Extreme load and the “operation has been cancelled”

Home > Analysis Services, Tips, Trouble Shooting > Extreme load and the “operation has been cancelled”

Extreme load and the “operation has been cancelled”

September 18, 2011 Leave a comment Go to comments

There are many reasons why SSAS may generate an operation has been cancelled but i want to take you through a new, although rare, one that i recently discovered.

To set the scene I had been tuning the Process Index phase on one of our servers so we could fit a full reindex of a 1.8TB cube comfortably into a maintenance slot over the weekend. I will write another post about the actual performance and how we achieved it.

My tuning was going very well and we were pushing the box to its limits which is exactly what you want to do in a maintenance window Smile . I was running the index build server side and suddenly i received “The operation has been cancelled” message. I immediately went to look at my server trace and found that it had stopped recording at exactly the same time, how annoying.

With the current index build configuration every time i ran the build it failed with a cancelled error yet if i changed the configuration and eased of the throttle it would complete. This was unacceptable as i wanted every last drop out of the server. It was clear to me “something” was causing the cancel when i pushed the servers CPU’s to 100% so i dug out my friend process monitor and below is a screen shot of my “moment of discovery”.

So, what’s happening?

Above are details of the TCP communications occurring between SSAS, ASTrace (my tracing tool of choice) and SSMS.
The numbers in the paths are the ports being communicated on and i have highlighted this so you can see SSAS communicating between SSMS & ASTrace
Suddenly there is a block of TCP Retransmits and SSAS disconnects the clients 4 seconds after the first retransmit! This coincides precisely with my “Operation has been cancelled”.

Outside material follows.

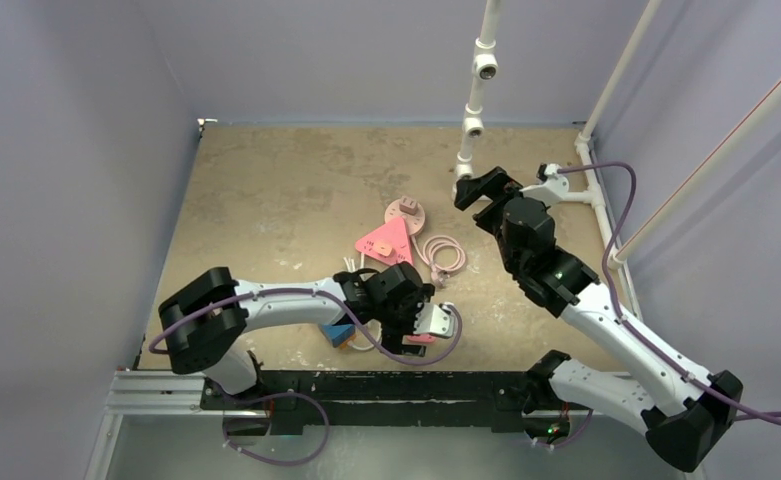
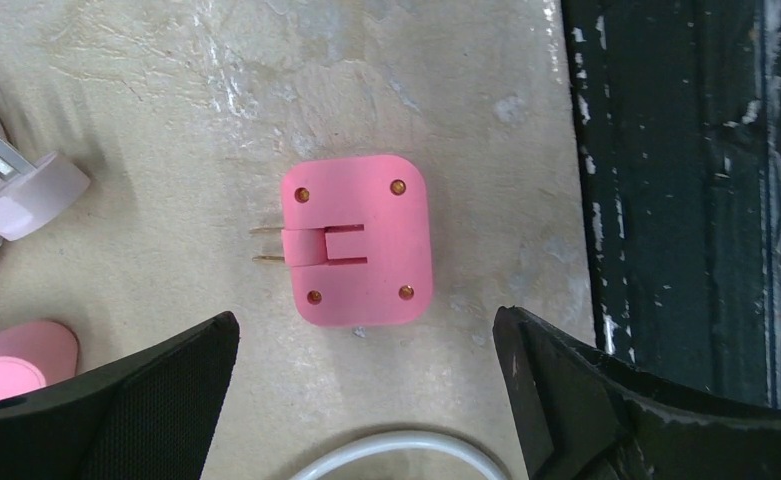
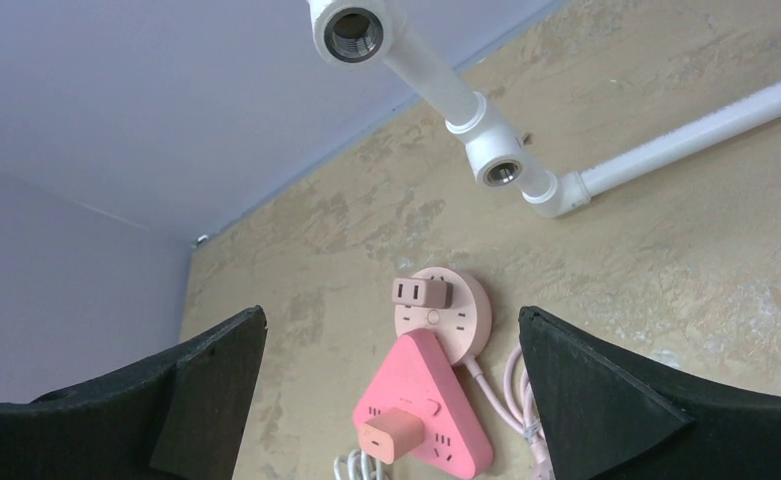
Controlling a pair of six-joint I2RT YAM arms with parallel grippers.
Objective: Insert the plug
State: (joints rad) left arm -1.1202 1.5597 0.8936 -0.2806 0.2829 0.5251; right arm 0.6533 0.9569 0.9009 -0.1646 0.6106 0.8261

What i also noticed was that when these retransmits occurred the processors had just gone from 99% to 100% so it seems that i may have been exposing a “weakness” in the tcp stack when under very heavy load.

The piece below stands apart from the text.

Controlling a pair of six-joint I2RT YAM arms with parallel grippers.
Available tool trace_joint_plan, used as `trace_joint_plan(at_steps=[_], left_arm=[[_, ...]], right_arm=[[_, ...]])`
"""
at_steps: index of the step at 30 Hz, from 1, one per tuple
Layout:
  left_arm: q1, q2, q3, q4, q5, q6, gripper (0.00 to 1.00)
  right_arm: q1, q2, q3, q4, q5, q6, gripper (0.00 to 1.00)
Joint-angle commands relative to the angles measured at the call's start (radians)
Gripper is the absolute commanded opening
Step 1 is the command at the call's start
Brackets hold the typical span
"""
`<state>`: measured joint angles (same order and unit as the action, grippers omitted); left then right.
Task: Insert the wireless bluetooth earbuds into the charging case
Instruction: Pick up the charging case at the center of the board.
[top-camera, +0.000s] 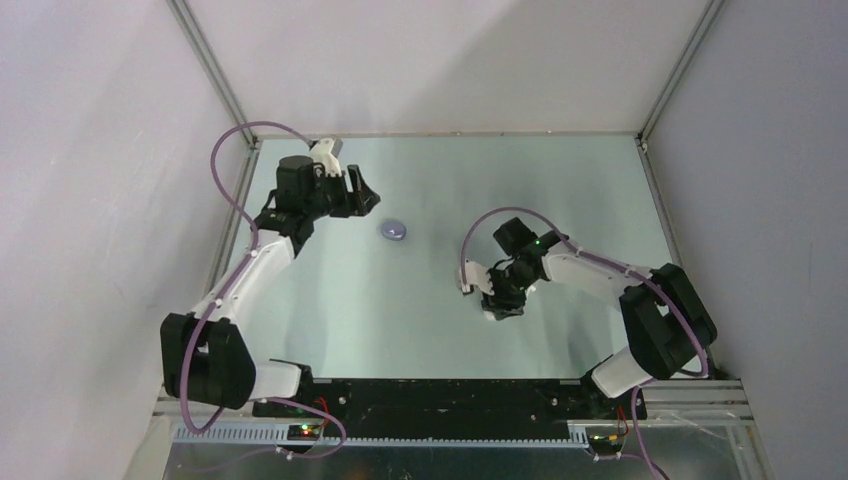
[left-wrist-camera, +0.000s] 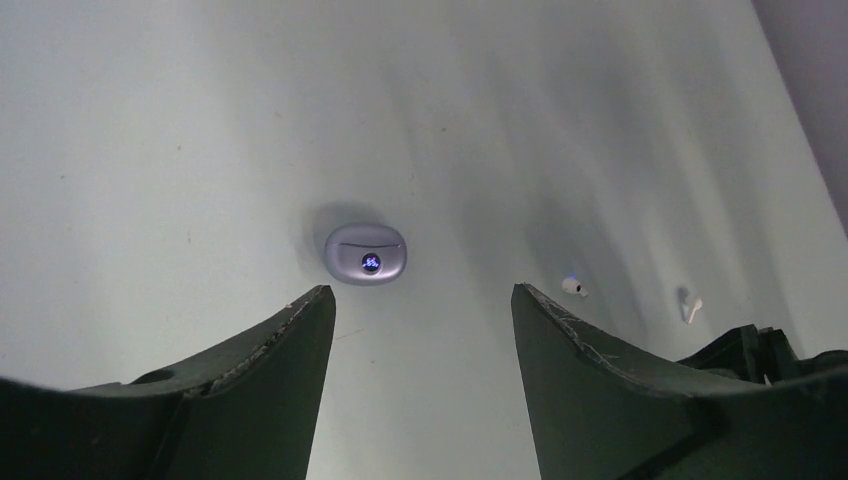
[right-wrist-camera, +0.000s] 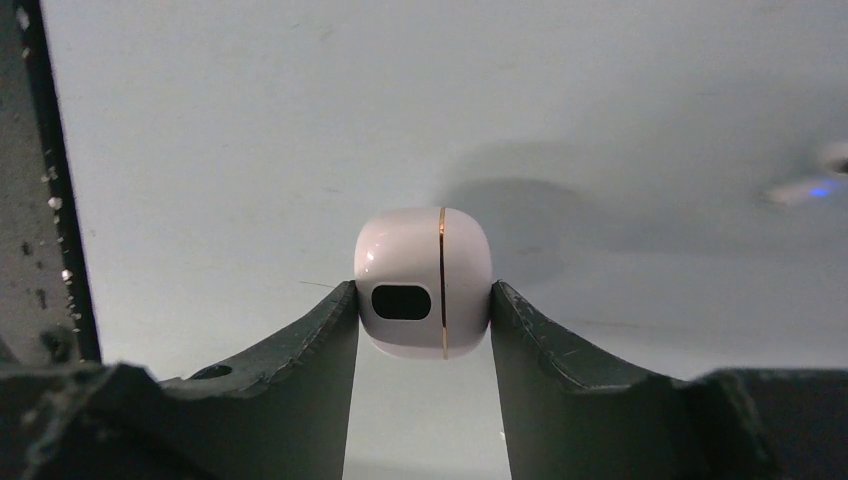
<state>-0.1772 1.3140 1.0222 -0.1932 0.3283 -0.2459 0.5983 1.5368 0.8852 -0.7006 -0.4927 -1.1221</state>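
A closed pale purple charging case (left-wrist-camera: 366, 254) with a blue light lies on the table just beyond my open, empty left gripper (left-wrist-camera: 420, 300). It also shows in the top view (top-camera: 394, 231), to the right of the left gripper (top-camera: 368, 201). Two white earbuds (left-wrist-camera: 573, 287) (left-wrist-camera: 691, 308) lie on the table to its right. My right gripper (right-wrist-camera: 423, 300) is shut on a white charging case (right-wrist-camera: 423, 282) with a gold seam, closed and held on its side. A blurred earbud (right-wrist-camera: 800, 190) with a blue light lies at far right. The purple earbuds are out of view.
Grey walls with metal frame posts (top-camera: 210, 70) enclose the table on three sides. The right gripper (top-camera: 503, 305) sits near the table's middle right. A dark metal rail (right-wrist-camera: 50, 200) runs along the left of the right wrist view.
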Motion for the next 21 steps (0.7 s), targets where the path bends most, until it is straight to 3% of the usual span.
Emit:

My next step was to see if the retransmit is configurable, which it is. To increase the retransmit period you change the TCPMaxDataRetransmission value in the registry as documented here.

On our servers the retransmit was set slightly below the default value so I increased it to slightly above and my process indexes went through.

Below is the output from process monitor with the registry change in place. As you can see there are more retransmits but this time it does not end in disconnection.

Now, you may be concerned that this slows down the overall processing but in my case this patch of retransmissions happened once or twice during the processing so did not cause a material increase in processing time.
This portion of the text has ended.